Let $p:E\to X$ be a covering space and $\pi_1(E)$ be a fundamental group of $E$. Can you give me a recept for calculating a fundamental group $\pi_1(X)$ (may be for some special cases)?
Thanks a lot!
You cannot talk in such a generality.... In general, calculating the fundamental group is a "difficult" problem. There are no algoritms such as you were searching for.
Related with coverings, there are a lot of theorems that help you to calculate in special cases. $ \pi _ 1 (B, b)/ p _\ast (\pi _ 1(E,e)) $ is a $G$-set isomorphic to the fiber and so on.
But there are a lot of nice special cases. I will give a nice one - and I hope you enjoy as I enjoyed when I figured it out for the first time.
If $ G $ is a topological group, so is any covering space of $G$. This is an exercise of liftings: in this exercise, you should prove also that the covering is itself a homomorphism of topological groups... But, if $p: E\to G $ is a covering, you get a nice understanding of the fundamental group of $G$.

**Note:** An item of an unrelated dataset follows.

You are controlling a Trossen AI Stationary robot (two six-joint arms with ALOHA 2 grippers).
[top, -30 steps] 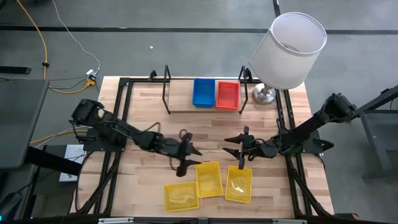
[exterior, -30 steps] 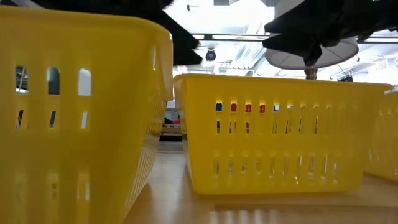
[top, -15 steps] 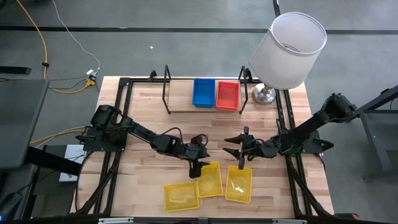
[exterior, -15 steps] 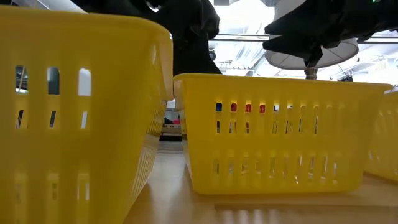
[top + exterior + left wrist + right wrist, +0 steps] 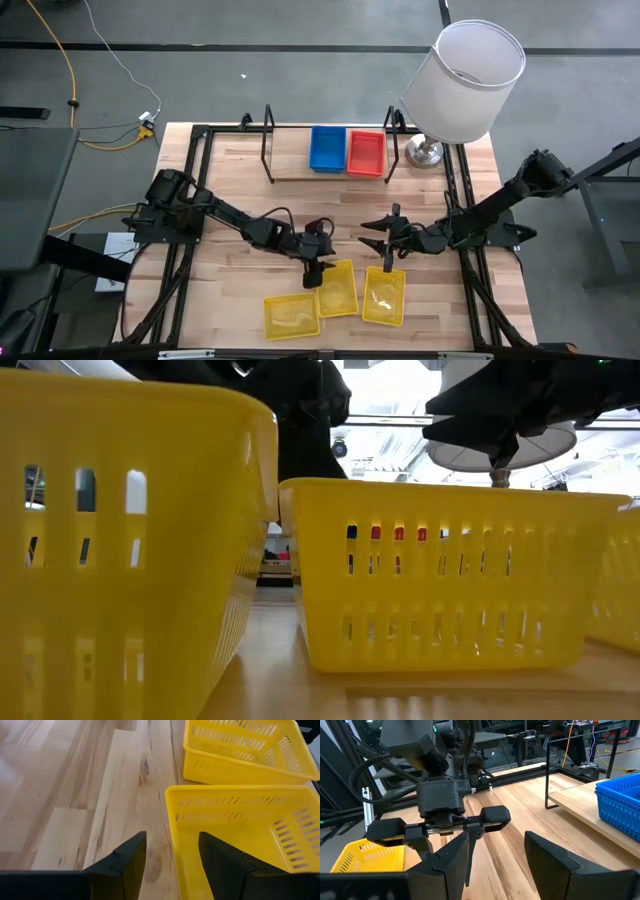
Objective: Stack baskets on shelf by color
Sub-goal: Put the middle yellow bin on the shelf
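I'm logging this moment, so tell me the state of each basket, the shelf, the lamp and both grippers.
Middle yellow basket: upright on the table, left gripper open astride its rim.
Left yellow basket: upright, untouched.
Right yellow basket: upright, untouched.
Blue basket: on the shelf.
Red basket: on the shelf, beside blue.
Right gripper: open, holding nothing.
Lamp: upright.

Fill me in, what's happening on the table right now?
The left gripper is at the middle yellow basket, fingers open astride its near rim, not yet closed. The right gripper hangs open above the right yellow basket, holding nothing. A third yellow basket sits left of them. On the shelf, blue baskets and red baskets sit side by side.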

First of all, you know this is a regular cover - since the fundamental group of any topological group is abelian (this is an exercise of Eckman-Hilton clock).
Second, it is easy to prove that the group of the automorphisms of $ p $ is isomorphic to the Kernel of $ p $. So, you got that $\pi _ 1(G,g)/p _ \ast (\pi _1 (E,e)) $ is isomorphic to the kernel of the covering.
Look at the particular case of universal coverings - you get that the kernel is the fundamental group of the base. It is the case of the universal covering of $ S^1 $.
If you don't think it's nice enough, you should investigate more the particular case of topological groups and get more nice results... And you can specialize your question and get more interesting results.